Newsletter February 2008


In this eXperience Agile newsletter:


New course: eXperience Refactoring

eXperience Agile participants and customers have been asking us for a Refactoring course. We usually cover Refactoring by showing and doing Test Driven Development, where Refactoring is a natural step. Our new eXperience Refactoring course will cover refactoring in more challenging situations, for example when there is a bulk of legacy code, or the team has been cutting corners for a while. This course prepares participants to stay vigilant in good times, and resolved and focused in bad times.

We will run the first public course eXperience Refactoring, March 4 and 5, near Eindhoven. We want to do trial runs in February, contact us if you are interested.

Next eXperience Agile

We will run another eXperience Agile near Eindhoven, 25 through 27 February and plan to publish an extended course schedule for the rest of the year soon. Yesterday’s weather says eXperience Agile runs about every two months, so we plan to run instances near the end of April and June as well.
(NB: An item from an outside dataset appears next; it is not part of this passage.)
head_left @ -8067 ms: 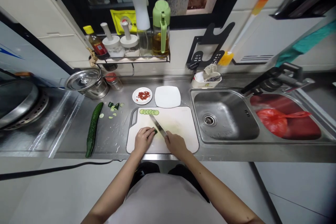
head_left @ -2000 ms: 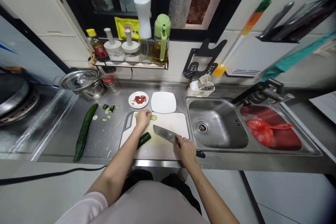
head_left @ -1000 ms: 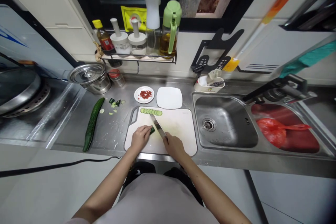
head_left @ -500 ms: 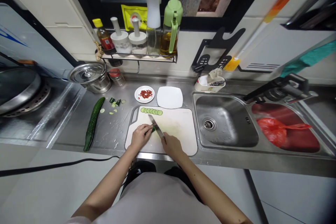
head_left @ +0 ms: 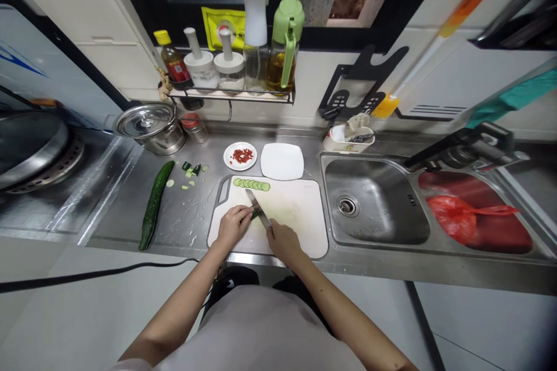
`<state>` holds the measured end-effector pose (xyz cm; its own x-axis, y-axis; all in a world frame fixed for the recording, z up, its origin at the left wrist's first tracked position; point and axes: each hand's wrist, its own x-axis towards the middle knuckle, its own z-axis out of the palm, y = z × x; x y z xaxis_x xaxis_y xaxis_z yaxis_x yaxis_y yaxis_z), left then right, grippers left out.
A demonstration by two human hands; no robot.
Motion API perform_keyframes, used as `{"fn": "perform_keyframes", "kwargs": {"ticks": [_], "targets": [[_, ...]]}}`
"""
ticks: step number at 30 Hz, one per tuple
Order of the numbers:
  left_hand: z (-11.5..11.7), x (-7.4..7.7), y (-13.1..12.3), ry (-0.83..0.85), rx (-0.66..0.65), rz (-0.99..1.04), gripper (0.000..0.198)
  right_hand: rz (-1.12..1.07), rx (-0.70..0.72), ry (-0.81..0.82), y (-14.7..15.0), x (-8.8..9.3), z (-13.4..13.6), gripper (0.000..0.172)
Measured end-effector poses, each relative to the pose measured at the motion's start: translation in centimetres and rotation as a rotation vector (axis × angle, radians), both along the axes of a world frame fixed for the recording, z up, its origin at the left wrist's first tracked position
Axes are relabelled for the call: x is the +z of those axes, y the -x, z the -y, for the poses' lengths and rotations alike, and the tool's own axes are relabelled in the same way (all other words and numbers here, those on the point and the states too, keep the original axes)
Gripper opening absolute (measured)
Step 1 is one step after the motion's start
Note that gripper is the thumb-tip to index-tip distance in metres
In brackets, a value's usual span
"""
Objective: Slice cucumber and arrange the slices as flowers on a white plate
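On the white cutting board [head_left: 300,232], my left hand [head_left: 232,226] is closed on a short piece of cucumber [head_left: 255,213], most of it hidden under the fingers. My right hand [head_left: 284,242] grips the handle of a knife [head_left: 260,210], whose blade points away and to the left, at the cucumber piece. Whether the edge is inside the cucumber I cannot tell. A row of overlapping cucumber slices [head_left: 252,185] lies along the board's far edge. Left of the board rests a whole cucumber [head_left: 155,206], with several cucumber scraps [head_left: 191,170] near it.
Behind the board stand a small plate [head_left: 230,163] of chopped red bits and a white square plate [head_left: 282,161]. To the right is the sink [head_left: 374,208], with a red plastic bag [head_left: 452,217] in its second basin. A lidded pot [head_left: 150,127] and a seasoning rack [head_left: 235,94] stand behind.
The knife blade has tilted slightly beside the cucumber piece. Both hands keep nearly the same place, and the view has shifted a little.
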<state>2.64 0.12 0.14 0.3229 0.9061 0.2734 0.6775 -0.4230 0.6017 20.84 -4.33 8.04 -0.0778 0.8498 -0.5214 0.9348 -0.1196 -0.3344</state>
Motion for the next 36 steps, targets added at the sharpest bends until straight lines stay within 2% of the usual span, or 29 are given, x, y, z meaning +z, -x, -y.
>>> {"fn": "perform_keyframes", "kwargs": {"ticks": [10,20,25,32,36], "targets": [[-0.1,-0.3,0.0,-0.011,-0.02,-0.005,0.023,0.042,0.042,0.029,0.6,0.6,0.2,0.031],[-0.3,-0.3,0.1,0.017,-0.025,-0.008,0.022,0.052,0.086,0.071,-0.8,0.9,2.0,0.032],[-0.3,-0.2,0.0,0.009,-0.024,-0.008,0.021,0.061,0.092,0.075,-0.3,1.3,1.2,0.035],[-0.2,-0.1,0.0,0.007,-0.027,0.005,0.02,0.047,0.069,0.068,0.5,0.8,-0.3,0.031],[-0.3,-0.2,0.0,0.017,-0.035,0.015,0.021,0.047,0.069,0.061,0.5,0.6,-0.2,0.031]]}}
New facilitator: Marc Evers

Rob and Willem are pleased to announce that Marc Evers has joined eXperience Agile as a facilitator. We have both worked with Marc on community events and workshops, and now that he has founded his own company Piecemeal Growth, we look forward to working with him in other capacities. Currently he is helping us get eXperience Refactoring off the ground.

Agile2008 conference

Send your experience reports to agile2008 , the largest international conference on Agile Software Development in Toronto. There is a stage for ‘breaking acts’, to support new presenters and/or new topics, so what are you waiting for?

Beyond Agile @ QCon London

Marc and I have been invited to present Beyond Agile at the QCon conference in London in March, which is a further development of the People vs. Process session we ran at XP Days Benelux and London. We will present six cultural patterns of software development organisations. For each pattern, we show when it is effective and when it goes awry. We will also show how e.g. Scrum and XP fit in, while explaining some common agile failure modes.